(MATERIAL PROVIDED begins)

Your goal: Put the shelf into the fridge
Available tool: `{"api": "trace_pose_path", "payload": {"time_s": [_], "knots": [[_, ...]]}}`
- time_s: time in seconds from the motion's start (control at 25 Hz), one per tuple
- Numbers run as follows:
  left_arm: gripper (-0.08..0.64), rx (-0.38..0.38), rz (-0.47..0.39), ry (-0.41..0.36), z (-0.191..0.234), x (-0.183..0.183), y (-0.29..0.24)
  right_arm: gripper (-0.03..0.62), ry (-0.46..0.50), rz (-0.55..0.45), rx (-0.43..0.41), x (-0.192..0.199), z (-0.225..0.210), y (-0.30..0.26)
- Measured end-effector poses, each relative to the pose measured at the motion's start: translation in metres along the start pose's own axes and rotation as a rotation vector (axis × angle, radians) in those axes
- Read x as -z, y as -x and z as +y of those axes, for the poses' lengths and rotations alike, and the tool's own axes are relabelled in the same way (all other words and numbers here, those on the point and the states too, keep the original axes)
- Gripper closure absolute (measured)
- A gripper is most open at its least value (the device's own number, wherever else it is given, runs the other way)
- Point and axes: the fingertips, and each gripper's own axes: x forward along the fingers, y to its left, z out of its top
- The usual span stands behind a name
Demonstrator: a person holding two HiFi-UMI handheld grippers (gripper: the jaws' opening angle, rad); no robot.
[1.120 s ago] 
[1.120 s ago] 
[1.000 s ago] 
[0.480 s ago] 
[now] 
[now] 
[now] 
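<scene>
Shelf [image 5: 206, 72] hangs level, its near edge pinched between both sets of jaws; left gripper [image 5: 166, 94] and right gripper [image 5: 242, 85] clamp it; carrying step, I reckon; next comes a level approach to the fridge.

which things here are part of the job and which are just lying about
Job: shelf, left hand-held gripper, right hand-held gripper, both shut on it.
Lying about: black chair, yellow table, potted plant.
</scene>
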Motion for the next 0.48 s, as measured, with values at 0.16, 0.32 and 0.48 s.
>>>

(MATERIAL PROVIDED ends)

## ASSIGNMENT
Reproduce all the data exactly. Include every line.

## PROBLEM SOLUTION
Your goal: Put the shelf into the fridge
Available tool: `{"api": "trace_pose_path", "payload": {"time_s": [_], "knots": [[_, ...]]}}`
- time_s: time in seconds from the motion's start (control at 25 Hz), one per tuple
- Numbers run as follows:
  left_arm: gripper (-0.08..0.64), rx (-0.38..0.38), rz (-0.47..0.39), ry (-0.41..0.36), z (-0.191..0.234), x (-0.183..0.183), y (-0.29..0.24)
  right_arm: gripper (-0.03..0.62), ry (-0.46..0.50), rz (-0.55..0.45), rx (-0.43..0.41), x (-0.192..0.199), z (-0.225..0.210), y (-0.30..0.26)
- Measured end-effector poses, each relative to the pose measured at the motion's start: translation in metres along the start pose's own axes and rotation as a rotation vector (axis × angle, radians) in those axes
- Read x as -z, y as -x and z as +y of those axes, for the poses' lengths and rotations alike, and the tool's own axes are relabelled in the same way (all other words and numbers here, those on the point and the states too, keep the original axes)
- Gripper closure absolute (measured)
- A gripper is most open at its least value (the device's own number, wherever else it is given, runs the other way)
- Point and axes: the fingertips, and each gripper's own axes: x forward along the fingers, y to its left, z out of its top
- The usual span stands behind a name
Demonstrator: a person holding two HiFi-UMI handheld grippers (gripper: the jaws' opening angle, rad); no robot.
[1.120 s ago] 
[1.120 s ago] 
[1.000 s ago] 
[0.480 s ago] 
[now] 
[now] 
[now] 
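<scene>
Shelf [image 5: 206, 72] hangs level, its near edge pinched between both sets of jaws; left gripper [image 5: 166, 94] and right gripper [image 5: 242, 85] clamp it; carrying step, I reckon; next comes a level approach to the fridge.

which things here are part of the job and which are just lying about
Job: shelf, left hand-held gripper, right hand-held gripper, both shut on it.
Lying about: black chair, yellow table, potted plant.
</scene>
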Motion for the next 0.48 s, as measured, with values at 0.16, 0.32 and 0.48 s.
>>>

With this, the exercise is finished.